For this exercise, restate word for word only the lines from the first line of the data to the line containing "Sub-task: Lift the".
Start of Block
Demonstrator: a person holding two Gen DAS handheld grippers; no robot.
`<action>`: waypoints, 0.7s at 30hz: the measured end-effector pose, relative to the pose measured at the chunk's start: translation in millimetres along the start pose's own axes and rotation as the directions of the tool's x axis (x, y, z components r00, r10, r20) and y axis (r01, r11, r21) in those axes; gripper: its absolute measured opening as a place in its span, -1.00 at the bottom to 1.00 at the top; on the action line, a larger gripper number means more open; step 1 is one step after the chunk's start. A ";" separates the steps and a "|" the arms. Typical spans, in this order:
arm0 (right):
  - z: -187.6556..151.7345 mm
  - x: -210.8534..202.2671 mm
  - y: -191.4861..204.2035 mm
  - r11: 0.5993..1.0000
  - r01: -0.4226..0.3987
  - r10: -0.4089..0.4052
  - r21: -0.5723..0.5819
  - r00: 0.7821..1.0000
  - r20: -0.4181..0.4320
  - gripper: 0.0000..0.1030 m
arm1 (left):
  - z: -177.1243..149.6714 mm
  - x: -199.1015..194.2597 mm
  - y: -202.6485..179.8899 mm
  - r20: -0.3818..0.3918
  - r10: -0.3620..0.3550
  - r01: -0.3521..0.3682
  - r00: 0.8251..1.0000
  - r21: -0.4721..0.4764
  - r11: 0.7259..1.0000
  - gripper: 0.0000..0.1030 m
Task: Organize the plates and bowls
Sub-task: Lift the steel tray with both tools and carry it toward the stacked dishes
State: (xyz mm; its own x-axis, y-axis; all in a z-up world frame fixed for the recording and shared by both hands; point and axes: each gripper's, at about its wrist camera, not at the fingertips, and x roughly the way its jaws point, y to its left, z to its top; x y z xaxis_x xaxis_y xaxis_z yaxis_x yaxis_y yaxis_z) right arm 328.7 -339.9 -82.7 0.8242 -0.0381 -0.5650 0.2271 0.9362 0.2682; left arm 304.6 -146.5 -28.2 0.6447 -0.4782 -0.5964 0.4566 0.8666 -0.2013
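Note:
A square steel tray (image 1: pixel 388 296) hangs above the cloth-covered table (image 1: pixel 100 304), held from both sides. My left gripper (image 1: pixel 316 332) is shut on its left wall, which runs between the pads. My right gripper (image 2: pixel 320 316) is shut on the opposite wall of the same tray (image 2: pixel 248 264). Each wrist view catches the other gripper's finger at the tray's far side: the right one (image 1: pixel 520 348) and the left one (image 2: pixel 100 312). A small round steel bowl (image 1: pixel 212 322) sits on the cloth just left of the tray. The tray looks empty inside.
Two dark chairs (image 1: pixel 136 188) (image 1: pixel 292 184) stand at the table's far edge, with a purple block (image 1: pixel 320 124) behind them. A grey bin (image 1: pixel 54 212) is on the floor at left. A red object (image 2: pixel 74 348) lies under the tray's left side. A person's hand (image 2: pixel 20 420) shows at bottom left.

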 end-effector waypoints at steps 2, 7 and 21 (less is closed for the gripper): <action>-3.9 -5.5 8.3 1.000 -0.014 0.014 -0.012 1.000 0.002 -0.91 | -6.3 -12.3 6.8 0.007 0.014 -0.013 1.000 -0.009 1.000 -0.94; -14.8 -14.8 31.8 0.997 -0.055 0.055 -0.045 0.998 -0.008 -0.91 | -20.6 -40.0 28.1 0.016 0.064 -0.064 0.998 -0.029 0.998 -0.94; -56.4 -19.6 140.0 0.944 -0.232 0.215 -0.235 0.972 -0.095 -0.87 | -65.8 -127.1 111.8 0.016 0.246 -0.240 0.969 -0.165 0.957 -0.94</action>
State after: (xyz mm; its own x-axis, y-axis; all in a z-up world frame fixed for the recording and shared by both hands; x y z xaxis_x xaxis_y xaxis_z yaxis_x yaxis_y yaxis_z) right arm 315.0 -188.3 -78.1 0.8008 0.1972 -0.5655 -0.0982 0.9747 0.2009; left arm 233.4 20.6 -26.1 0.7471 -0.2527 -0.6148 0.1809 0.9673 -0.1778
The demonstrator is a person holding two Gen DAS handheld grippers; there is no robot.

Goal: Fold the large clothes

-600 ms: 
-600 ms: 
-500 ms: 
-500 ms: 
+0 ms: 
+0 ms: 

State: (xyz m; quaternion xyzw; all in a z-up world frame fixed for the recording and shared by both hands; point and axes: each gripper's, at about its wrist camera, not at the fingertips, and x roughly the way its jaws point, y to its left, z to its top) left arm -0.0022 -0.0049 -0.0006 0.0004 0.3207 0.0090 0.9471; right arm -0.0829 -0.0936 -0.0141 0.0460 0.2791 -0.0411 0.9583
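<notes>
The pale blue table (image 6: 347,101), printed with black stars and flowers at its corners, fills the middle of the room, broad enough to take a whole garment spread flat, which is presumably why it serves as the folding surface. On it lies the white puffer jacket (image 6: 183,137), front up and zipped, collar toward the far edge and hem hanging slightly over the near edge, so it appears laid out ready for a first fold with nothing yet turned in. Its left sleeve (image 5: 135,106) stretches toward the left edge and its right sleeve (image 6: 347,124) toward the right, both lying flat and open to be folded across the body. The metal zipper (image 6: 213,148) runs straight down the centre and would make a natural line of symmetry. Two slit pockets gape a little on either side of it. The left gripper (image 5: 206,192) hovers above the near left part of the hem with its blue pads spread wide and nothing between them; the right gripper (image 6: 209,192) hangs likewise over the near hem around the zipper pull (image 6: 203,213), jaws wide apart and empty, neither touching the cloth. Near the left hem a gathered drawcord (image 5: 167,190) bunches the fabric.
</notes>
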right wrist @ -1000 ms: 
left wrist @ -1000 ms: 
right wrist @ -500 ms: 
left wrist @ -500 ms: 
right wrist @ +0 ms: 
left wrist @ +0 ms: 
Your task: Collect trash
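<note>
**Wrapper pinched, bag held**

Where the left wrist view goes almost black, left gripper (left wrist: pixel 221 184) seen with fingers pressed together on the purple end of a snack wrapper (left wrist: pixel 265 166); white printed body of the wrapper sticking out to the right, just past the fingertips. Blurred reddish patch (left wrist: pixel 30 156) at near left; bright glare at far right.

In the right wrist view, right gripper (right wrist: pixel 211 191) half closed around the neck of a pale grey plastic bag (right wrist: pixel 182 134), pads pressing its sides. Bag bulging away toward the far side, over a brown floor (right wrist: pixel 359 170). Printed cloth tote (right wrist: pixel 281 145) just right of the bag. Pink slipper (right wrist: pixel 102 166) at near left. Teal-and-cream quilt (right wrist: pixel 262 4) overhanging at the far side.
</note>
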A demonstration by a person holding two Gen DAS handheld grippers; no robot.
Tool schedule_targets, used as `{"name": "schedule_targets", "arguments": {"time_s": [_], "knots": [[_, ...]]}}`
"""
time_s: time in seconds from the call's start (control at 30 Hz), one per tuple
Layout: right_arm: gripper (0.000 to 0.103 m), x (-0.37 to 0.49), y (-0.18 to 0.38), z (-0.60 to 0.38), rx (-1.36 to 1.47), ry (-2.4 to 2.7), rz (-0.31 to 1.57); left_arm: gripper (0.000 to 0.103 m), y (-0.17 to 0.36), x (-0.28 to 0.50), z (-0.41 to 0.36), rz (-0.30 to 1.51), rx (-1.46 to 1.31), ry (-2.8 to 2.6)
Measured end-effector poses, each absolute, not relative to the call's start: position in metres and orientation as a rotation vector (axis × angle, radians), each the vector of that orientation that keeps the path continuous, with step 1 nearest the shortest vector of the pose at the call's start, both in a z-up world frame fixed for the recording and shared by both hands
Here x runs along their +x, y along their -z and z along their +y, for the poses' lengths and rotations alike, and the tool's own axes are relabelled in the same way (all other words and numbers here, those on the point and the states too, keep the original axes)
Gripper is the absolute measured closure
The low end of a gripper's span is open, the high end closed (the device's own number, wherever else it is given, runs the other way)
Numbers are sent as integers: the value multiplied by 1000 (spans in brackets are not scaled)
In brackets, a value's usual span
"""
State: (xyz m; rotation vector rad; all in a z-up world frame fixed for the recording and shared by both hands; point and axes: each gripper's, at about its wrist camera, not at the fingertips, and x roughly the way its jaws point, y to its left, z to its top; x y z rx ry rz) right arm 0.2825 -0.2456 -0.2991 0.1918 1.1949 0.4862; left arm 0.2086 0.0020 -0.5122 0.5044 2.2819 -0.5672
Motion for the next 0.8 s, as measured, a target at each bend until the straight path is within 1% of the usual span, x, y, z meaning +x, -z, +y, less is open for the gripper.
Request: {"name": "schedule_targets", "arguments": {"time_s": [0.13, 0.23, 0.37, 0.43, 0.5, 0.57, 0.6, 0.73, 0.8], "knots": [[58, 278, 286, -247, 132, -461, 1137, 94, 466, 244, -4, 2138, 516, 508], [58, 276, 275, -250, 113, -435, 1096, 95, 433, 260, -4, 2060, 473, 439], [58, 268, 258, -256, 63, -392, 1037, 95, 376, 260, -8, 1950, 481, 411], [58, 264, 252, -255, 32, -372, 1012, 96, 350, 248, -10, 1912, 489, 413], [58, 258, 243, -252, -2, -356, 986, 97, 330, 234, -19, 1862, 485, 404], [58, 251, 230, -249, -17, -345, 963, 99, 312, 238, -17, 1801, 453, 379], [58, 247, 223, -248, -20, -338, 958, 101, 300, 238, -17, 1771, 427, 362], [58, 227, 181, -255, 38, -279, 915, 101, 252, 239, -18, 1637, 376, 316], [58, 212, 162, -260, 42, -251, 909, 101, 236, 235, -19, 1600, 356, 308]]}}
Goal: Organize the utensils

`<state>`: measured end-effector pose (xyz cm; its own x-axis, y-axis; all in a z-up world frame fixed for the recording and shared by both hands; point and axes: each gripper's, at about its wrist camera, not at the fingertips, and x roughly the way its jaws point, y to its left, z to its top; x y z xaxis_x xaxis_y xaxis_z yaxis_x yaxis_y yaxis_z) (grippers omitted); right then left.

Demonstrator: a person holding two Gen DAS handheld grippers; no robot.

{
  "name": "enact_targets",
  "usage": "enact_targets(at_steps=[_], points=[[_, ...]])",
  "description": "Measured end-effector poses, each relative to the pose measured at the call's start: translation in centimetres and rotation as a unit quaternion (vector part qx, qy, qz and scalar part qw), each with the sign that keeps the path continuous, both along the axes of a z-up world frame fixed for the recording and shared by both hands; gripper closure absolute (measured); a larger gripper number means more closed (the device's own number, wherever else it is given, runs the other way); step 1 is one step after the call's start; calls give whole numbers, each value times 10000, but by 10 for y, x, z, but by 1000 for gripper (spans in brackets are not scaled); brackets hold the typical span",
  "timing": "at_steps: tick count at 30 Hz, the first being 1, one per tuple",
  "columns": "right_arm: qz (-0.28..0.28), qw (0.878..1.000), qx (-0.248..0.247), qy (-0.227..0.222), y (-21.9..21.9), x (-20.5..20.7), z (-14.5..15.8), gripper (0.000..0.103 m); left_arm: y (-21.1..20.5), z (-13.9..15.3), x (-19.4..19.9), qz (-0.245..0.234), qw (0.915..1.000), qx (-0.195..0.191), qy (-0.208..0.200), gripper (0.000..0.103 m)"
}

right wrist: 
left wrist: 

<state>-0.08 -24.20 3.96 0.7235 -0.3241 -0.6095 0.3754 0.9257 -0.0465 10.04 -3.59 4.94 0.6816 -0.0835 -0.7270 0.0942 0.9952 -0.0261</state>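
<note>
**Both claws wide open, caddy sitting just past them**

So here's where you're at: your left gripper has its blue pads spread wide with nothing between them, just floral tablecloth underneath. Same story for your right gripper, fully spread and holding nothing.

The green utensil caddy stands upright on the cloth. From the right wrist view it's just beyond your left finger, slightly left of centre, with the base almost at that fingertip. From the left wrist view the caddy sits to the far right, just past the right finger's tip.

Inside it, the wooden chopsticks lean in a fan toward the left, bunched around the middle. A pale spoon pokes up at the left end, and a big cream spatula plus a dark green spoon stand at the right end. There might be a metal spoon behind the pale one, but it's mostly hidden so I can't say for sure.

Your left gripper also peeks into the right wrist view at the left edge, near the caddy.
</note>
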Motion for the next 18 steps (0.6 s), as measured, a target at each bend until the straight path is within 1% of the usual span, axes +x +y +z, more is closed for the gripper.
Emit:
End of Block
◆ ANSWER SECTION:
Demonstrator: a person holding two Gen DAS handheld grippers; no robot.
`<action>`: waypoints, 0.7s at 30hz: the measured end-effector pose, relative to the pose measured at the chunk's start: translation in millimetres along the start pose's own axes and rotation as the directions of the tool's x axis (x, y, z components r00, r10, r20) and y axis (r01, r11, r21) in those axes; gripper: its absolute measured opening as a place in its span, -1.00 at the bottom to 1.00 at the top; on the action line, a larger gripper number means more open; step 1 is one step after the chunk's start. A ";" separates the steps and a "|" the arms. Typical spans, in this order:
arm0 (right):
  - z: -187.6556..151.7345 mm
  - x: -210.8534..202.2671 mm
  - y: -191.4861..204.2035 mm
  - r11: 0.5993..1.0000
  - r01: -0.4226..0.3987
  - r10: -0.4089..0.4052
  - r21: -0.5723..0.5819
  - r00: 0.7821..1.0000
  - r20: -0.4181..0.4320
  - gripper: 0.0000..0.1030 m
arm1 (left):
  - z: -177.1243..149.6714 mm
  - x: -199.1015..194.2597 mm
  - y: -202.6485..179.8899 mm
  - r20: -0.3818..0.3918
  - r10: -0.3620..0.3550
  - r01: -0.3521..0.3682
  - r00: 0.8251..1.0000
  - r21: -0.4721..0.4764
  - r11: 0.7259..1.0000
  - gripper: 0.0000..0.1030 m
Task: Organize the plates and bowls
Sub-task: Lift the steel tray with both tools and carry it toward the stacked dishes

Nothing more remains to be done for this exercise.